Only the lines of the data holding the string "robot" need to be returned.

Entries taken from a collection:
◇ ◇ ◇ ◇ ◇

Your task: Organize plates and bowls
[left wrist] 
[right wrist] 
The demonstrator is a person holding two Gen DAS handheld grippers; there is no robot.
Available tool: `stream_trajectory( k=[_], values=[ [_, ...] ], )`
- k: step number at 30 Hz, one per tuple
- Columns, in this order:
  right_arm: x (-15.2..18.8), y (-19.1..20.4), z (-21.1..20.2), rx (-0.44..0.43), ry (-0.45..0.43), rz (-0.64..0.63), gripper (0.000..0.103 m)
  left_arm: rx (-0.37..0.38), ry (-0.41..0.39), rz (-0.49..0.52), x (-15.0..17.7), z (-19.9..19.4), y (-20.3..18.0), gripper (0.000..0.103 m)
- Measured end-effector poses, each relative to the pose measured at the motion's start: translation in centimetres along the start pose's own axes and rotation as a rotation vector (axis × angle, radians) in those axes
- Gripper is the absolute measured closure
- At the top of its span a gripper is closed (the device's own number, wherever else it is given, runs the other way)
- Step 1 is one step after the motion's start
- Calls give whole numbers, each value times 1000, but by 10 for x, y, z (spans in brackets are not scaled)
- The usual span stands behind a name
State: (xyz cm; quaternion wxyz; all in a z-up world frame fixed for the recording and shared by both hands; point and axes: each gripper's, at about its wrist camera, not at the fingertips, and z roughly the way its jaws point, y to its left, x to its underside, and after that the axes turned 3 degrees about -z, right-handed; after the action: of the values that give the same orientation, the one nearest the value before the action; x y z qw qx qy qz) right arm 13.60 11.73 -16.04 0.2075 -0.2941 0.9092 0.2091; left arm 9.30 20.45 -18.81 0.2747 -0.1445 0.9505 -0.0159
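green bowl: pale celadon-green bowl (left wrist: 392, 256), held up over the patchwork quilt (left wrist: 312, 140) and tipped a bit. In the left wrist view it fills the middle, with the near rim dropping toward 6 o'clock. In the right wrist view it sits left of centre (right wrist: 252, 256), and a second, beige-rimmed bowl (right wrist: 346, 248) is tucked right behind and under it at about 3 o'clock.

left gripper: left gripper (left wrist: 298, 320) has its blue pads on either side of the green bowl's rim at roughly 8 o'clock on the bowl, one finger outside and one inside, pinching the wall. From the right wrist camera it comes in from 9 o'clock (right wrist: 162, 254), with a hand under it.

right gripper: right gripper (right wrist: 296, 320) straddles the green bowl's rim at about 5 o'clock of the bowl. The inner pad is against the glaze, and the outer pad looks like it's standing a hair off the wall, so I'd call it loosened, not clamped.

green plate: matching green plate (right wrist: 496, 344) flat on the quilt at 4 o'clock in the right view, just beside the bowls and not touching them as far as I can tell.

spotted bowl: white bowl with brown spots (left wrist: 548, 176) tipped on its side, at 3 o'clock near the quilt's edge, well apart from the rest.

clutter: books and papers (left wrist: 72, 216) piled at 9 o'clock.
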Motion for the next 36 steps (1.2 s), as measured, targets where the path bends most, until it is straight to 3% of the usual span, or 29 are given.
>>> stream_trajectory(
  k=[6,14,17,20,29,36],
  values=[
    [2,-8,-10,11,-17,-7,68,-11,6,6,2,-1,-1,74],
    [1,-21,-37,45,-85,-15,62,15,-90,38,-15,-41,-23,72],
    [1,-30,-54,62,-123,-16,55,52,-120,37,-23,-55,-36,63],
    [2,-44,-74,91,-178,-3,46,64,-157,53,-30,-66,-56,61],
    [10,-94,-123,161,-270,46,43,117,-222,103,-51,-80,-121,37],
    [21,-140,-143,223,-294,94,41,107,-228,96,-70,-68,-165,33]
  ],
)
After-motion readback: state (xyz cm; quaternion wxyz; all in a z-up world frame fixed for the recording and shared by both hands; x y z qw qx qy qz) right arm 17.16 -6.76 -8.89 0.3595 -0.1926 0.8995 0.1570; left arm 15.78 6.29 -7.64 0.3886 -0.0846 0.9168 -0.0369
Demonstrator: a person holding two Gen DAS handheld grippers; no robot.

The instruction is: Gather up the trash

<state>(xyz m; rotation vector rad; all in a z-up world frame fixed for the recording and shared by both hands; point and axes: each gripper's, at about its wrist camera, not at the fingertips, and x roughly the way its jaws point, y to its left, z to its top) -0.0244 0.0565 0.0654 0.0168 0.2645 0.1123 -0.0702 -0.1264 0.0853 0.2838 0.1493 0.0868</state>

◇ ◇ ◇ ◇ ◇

▶ [Your solution]:
The demonstrator is a person holding two Gen DAS handheld grippers; there is no robot.
Demonstrator: a person holding two Gen DAS handheld grippers; no robot.

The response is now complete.